I conceived of Forgotten NY in 1998 out of the floating images of rusted lampposts, hidden alleys, bricked streets, ancient business signs, NYC neighborhoods that the guidebooks don’t acknowledge such as Georgetown, Eastchester, Throgs Neck, Winfield and Eltingville, as well as the ghost ads advertising long-deceased businesses that can still be found on walls all over the city.
In 1996, I had become acquainted with a couple of websites authored by Jeff Saltzman (Streetlite Nuts, depicting and describing NYC lampposts) and Steve Anderson (NYC Roads, a summary of the history, current conditions, and proposals for the future concerning NYC’s major expressways and parkways). Jeff has since abdicated his role as NYC lamppost maven, having moved to North Carolina, while Steve’s NYCRoads has been a great success and he has expanded the concept to other cities.

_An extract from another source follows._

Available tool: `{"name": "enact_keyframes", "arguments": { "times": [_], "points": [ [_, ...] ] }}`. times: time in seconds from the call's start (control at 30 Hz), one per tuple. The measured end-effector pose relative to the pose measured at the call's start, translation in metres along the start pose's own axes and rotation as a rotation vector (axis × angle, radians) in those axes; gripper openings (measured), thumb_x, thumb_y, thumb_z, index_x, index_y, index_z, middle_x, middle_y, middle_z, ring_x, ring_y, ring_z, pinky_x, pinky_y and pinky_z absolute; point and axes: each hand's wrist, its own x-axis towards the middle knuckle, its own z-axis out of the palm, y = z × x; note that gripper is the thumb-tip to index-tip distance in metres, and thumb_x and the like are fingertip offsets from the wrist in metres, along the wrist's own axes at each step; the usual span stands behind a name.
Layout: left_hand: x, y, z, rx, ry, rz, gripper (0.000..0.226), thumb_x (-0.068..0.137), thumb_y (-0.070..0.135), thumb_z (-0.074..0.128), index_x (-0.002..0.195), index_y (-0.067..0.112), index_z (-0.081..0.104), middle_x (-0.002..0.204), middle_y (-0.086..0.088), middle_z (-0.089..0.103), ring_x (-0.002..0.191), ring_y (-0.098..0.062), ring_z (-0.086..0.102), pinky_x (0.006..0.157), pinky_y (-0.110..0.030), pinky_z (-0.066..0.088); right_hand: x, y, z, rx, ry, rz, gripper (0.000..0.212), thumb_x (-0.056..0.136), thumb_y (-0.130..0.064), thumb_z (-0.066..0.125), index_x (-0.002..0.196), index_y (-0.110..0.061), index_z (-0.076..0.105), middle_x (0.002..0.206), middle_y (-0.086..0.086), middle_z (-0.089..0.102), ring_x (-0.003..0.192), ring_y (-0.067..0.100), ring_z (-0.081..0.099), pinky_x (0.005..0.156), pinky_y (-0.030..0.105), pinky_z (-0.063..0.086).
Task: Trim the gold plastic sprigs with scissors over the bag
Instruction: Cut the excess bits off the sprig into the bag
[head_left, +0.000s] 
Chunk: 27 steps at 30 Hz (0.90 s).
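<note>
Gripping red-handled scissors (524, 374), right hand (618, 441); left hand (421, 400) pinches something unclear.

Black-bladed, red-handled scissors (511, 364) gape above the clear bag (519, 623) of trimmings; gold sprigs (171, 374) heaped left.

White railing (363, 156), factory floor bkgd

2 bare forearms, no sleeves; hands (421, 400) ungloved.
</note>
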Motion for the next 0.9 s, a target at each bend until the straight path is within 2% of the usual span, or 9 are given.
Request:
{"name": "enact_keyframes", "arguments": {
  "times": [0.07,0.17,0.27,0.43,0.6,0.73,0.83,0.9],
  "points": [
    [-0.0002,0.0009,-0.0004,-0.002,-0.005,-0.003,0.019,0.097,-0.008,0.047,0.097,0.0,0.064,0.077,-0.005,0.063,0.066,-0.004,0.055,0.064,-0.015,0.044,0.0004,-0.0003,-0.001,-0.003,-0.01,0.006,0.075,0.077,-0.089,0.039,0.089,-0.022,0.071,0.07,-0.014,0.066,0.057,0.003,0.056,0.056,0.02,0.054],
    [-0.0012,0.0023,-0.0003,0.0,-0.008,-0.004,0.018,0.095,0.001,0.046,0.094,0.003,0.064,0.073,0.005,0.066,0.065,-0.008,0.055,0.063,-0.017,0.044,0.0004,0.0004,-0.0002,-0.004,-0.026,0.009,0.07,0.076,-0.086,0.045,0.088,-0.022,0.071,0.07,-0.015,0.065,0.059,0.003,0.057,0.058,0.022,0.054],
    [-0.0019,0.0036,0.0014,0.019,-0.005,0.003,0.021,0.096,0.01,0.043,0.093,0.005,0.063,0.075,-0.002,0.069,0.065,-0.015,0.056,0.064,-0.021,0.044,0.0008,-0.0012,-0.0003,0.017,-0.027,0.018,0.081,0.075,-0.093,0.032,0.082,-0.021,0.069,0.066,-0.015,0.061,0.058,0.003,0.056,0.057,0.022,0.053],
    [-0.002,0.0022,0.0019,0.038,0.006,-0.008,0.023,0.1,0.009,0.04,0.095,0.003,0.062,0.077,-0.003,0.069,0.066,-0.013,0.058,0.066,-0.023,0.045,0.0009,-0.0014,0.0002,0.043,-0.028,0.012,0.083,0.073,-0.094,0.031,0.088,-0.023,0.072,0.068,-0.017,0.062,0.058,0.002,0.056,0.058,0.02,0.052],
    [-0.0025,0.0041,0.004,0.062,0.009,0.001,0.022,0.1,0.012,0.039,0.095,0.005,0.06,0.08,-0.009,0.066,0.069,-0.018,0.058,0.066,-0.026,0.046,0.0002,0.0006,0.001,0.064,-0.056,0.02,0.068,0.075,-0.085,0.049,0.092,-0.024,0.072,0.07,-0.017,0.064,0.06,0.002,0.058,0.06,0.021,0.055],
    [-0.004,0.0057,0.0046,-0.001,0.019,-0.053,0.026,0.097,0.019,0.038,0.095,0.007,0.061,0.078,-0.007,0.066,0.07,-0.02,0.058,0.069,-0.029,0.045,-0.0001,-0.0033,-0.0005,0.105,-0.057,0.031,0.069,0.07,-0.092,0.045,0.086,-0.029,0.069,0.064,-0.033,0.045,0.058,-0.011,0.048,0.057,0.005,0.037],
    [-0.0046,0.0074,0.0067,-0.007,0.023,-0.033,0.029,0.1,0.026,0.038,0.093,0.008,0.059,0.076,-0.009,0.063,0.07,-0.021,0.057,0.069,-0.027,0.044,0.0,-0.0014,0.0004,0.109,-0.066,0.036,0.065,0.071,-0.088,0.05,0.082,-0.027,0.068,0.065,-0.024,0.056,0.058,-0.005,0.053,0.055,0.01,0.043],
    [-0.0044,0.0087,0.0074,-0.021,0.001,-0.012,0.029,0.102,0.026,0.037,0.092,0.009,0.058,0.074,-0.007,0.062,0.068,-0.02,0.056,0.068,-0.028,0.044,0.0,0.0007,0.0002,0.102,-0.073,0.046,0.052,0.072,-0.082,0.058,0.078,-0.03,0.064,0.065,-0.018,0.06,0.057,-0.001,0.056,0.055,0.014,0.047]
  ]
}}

In early July 1998 I was seated in my office at a well-known direct marketer in Long Island when someone, I forget who, left the New York Times article you see at left, on my desk. I was enraptured as I read about a man who was just as interested in the fading remnants of a forgotten NY as I was, and had followed Jeff and Steve into documenting on the World Wide Web, as it was known in those days, his discoveries. His name was Frank Jump and he ran, and still runs, a website dedicated to the “faded ads” that dot NYC’s landscape.
1998 was still the wild west days of the internet but the Web was beginning to assert itself as the #1 disseminator of information; where previously, amateur chroniclers had to finance and print up periodicals known as “zines” to get across their obsessions and desires, here was a golden opportunity for a cheap means of getting across what you wanted to say. The word “blog” hadn’t been invented yet, but thousands of mavens were beginning to poke their heads above the muck and make their thoughts known worldwide. Today, “bloggers” influence elections, elect players to All-Star Games, influence the entertainment industry and everything else in every corner of life you can name, but in the late 1990s, it was mainly a hobbyists’ forum.
It was this incredible Frank Jump photograph as much as any other that prompted me to sketch out on scrap paper what I wanted for my own website, which I called Forgotten NY that first day in the well-known direct marketing office. This is a circa 1890 ad for a cleaning solution produced by Reckitt’s known simply as ‘Blue’ and was hidden for many years behind a building on Washington Avenue and Dean Street in Brooklyn; when the building was torn down, lo and behold: there it was. (My favorite shade of blue, by the way; I suppose someone can figure out how to capture the CMYK value from this on-screen image but I don’t.)
ForgottenFan Michael Puzanskas writes to say: C-67.45%, M-34.9%, Y-7.84%, K-1.57%. The original color, considering fade, may have been closer to C-74.51%, M-48.63%, Y-23.92, K-10.59%. These percentages were taken from RGB montior samples.
Anyway, after sketching out what components would make up Forgotten NY I grabbed a camera (one I hadn’t used for years) and set out snapping everything I remembered in my head that fit the Forgotten NY format. If you know what my older FNY pages are from those years ago, you also know that I was a pretty crappy photographer in those days. I have since become a better one; I merely shoot on the sunny side now.
Of course, I contacted Frank and he has become a staunch Forgotten Ally over the years. The day I met him for the first time, ForgottenTour #1 on June 1, 1999, he related the story of how he walked the el tracks on the J line in Bedford-Stuyvesant to better get a picture. I have met many other people who will do even more daring feats to acquire just the right shot.
Frank Jump’s photos have appeared in “legitimate” press over the years; at left is a July 1999 spread in the Times, and at right is a May 2005 page I collaborated with him on in the Daily News, edited by my friend, author Dawn Eden, who was with the paper then.
Frank continues to limn ancient ads on his site, Fading Ad Blog. Frank, a NYC teacher, has beaten cancer, is beating the HIV virus, and married his partner, Vincenzo Aiosa, in 2004. He is also the uncle of Rosario Dawson — we’ll have to have her on a Forgotten Tour sometime.
Frank Jump’s first book, Fading Ads of New York City, is out on History Press in November 2011.